#### Assignment
Every entry below must be reproduced exactly.

══ Provided data ══

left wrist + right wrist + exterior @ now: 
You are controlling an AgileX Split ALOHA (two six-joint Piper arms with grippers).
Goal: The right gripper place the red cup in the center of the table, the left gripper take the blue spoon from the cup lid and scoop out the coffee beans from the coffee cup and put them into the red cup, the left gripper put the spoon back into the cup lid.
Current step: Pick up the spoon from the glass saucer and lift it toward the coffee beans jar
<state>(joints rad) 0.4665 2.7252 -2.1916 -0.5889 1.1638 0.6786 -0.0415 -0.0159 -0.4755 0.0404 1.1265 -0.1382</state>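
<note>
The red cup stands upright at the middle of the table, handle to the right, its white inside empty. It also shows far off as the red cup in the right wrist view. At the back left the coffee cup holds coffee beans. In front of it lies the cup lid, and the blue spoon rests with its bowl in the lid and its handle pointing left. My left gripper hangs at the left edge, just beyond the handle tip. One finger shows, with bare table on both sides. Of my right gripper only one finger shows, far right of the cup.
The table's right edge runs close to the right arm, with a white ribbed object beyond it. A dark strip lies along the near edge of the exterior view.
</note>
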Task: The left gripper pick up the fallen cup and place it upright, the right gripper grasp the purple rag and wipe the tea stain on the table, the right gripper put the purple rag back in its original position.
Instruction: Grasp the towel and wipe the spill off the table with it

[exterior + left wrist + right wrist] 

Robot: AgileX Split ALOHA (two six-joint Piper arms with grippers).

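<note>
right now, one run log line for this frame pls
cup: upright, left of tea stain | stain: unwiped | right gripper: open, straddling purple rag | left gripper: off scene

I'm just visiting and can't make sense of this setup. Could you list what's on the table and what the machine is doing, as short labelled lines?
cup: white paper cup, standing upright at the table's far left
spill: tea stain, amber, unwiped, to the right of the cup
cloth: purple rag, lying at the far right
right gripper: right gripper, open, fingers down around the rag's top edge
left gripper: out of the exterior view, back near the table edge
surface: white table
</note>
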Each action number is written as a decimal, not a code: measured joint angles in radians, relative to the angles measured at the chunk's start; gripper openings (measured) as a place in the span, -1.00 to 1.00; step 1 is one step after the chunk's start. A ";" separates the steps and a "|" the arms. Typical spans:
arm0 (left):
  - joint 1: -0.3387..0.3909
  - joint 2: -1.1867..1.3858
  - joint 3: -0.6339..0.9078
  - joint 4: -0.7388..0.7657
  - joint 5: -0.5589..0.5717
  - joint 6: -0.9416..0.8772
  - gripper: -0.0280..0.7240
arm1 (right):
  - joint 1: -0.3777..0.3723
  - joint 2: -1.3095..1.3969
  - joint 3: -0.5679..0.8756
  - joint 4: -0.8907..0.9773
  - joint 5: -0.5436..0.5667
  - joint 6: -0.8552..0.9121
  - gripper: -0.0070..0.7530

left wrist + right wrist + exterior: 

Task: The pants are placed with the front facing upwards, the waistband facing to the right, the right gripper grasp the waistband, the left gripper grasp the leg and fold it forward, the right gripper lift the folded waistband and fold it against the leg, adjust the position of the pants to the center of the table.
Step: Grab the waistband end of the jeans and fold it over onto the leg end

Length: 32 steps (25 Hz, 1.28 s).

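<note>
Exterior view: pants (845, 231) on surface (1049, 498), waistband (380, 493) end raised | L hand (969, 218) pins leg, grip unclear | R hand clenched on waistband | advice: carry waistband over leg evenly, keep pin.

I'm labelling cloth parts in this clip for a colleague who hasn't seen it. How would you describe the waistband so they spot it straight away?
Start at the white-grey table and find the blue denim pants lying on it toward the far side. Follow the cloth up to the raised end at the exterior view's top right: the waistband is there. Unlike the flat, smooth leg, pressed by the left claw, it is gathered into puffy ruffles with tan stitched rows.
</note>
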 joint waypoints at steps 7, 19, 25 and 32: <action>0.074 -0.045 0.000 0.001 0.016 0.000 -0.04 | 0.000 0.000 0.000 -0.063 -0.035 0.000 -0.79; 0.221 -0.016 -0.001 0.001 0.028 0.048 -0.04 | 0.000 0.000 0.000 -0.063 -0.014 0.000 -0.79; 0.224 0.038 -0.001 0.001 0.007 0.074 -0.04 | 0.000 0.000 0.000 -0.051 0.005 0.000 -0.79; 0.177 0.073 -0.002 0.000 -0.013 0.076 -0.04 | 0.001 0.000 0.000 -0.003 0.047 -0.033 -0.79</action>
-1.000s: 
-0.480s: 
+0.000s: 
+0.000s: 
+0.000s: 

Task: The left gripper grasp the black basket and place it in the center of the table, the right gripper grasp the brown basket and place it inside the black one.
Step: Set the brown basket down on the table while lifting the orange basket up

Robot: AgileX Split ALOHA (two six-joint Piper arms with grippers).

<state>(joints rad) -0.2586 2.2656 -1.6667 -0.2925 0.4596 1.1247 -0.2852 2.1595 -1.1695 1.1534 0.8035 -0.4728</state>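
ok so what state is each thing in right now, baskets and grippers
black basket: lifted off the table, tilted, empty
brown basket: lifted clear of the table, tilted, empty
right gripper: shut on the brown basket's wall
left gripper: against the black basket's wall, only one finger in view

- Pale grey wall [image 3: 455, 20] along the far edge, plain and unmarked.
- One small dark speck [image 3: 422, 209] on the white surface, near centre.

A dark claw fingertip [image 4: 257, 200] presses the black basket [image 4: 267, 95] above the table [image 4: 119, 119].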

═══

#### Task solution
left wrist + right wrist + exterior @ now: 
You are controlling an AgileX Split ALOHA (two six-joint Piper arms with grippers).
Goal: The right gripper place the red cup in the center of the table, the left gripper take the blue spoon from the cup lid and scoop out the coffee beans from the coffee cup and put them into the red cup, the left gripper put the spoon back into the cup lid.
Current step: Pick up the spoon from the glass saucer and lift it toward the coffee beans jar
<state>(joints rad) 0.4665 2.7252 -2.1916 -0.5889 1.1638 0.6786 -0.0415 -0.0159 -0.4755 0.0404 1.1265 -0.1382</state>
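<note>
The red cup stands upright at the middle of the table, handle to the right, its white inside empty. It also shows far off as the red cup in the right wrist view. At the back left the coffee cup holds coffee beans. In front of it lies the cup lid, and the blue spoon rests with its bowl in the lid and its handle pointing left. My left gripper hangs at the left edge, just beyond the handle tip. One finger shows, with bare table on both sides. Of my right gripper only one finger shows, far right of the cup.
The table's right edge runs close to the right arm, with a white ribbed object beyond it. A dark strip lies along the near edge of the exterior view.
</note>
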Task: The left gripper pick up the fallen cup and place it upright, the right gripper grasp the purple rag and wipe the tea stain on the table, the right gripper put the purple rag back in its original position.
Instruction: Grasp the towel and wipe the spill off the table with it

[exterior + left wrist + right wrist] 

Robot: AgileX Split ALOHA (two six-joint Piper arms with grippers).

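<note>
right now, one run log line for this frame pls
cup: upright, left of tea stain | stain: unwiped | right gripper: open, straddling purple rag | left gripper: off scene

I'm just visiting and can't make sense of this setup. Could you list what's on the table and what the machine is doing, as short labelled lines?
cup: white paper cup, standing upright at the table's far left
spill: tea stain, amber, unwiped, to the right of the cup
cloth: purple rag, lying at the far right
right gripper: right gripper, open, fingers down around the rag's top edge
left gripper: out of the exterior view, back near the table edge
surface: white table
</note>
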Each action number is written as a decimal, not a code: measured joint angles in radians, relative to the angles measured at the chunk's start; gripper openings (measured) as a place in the span, -1.00 to 1.00; step 1 is one step after the chunk's start. A ";" separates the steps and a "|" the arms. Typical spans:
arm0 (left):
  - joint 1: -0.3387..0.3909
  - joint 2: -1.1867..1.3858
  - joint 3: -0.6339..0.9078
  - joint 4: -0.7388..0.7657
  - joint 5: -0.5589..0.5717
  - joint 6: -0.9416..0.8772
  - gripper: -0.0280..0.7240
arm1 (right):
  - joint 1: -0.3777..0.3723
  - joint 2: -1.3095..1.3969
  - joint 3: -0.5679..0.8756
  - joint 4: -0.8907..0.9773
  - joint 5: -0.5436..0.5667
  - joint 6: -0.8552..0.9121
  - gripper: -0.0070..0.7530

left wrist + right wrist + exterior: 

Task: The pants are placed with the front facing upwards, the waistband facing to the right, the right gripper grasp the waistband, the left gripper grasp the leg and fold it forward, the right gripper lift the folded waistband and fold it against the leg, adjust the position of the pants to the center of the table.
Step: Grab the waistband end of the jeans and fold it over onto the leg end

Length: 32 steps (25 Hz, 1.28 s).

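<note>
Exterior view: pants (845, 231) on surface (1049, 498), waistband (380, 493) end raised | L hand (969, 218) pins leg, grip unclear | R hand clenched on waistband | advice: carry waistband over leg evenly, keep pin.

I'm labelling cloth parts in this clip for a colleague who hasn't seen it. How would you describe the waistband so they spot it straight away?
Start at the white-grey table and find the blue denim pants lying on it toward the far side. Follow the cloth up to the raised end at the exterior view's top right: the waistband is there. Unlike the flat, smooth leg, pressed by the left claw, it is gathered into puffy ruffles with tan stitched rows.
</note>
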 joint waypoints at steps 7, 19, 25 and 32: <action>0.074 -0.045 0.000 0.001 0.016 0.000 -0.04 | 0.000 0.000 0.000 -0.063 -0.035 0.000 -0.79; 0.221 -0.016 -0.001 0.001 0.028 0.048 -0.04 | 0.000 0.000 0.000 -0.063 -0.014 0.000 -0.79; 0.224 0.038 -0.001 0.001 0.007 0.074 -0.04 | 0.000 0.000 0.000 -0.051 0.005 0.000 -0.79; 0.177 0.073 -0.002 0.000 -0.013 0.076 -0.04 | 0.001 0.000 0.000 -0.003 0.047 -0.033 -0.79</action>
-1.000s: 
-0.480s: 
+0.000s: 
+0.000s: 
+0.000s: 

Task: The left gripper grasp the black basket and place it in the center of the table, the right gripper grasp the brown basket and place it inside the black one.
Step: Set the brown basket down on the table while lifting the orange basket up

Robot: AgileX Split ALOHA (two six-joint Piper arms with grippers).

<state>(joints rad) -0.2586 2.2656 -1.6667 -0.2925 0.4596 1.1247 -0.2852 2.1595 -1.1695 1.1534 0.8035 -0.4728</state>
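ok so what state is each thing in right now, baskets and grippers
black basket: lifted off the table, tilted, empty
brown basket: lifted clear of the table, tilted, empty
right gripper: shut on the brown basket's wall
left gripper: against the black basket's wall, only one finger in view

- Pale grey wall [image 3: 455, 20] along the far edge, plain and unmarked.
- One small dark speck [image 3: 422, 209] on the white surface, near centre.

A dark claw fingertip [image 4: 257, 200] presses the black basket [image 4: 267, 95] above the table [image 4: 119, 119].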

Nothing further remains in this exercise.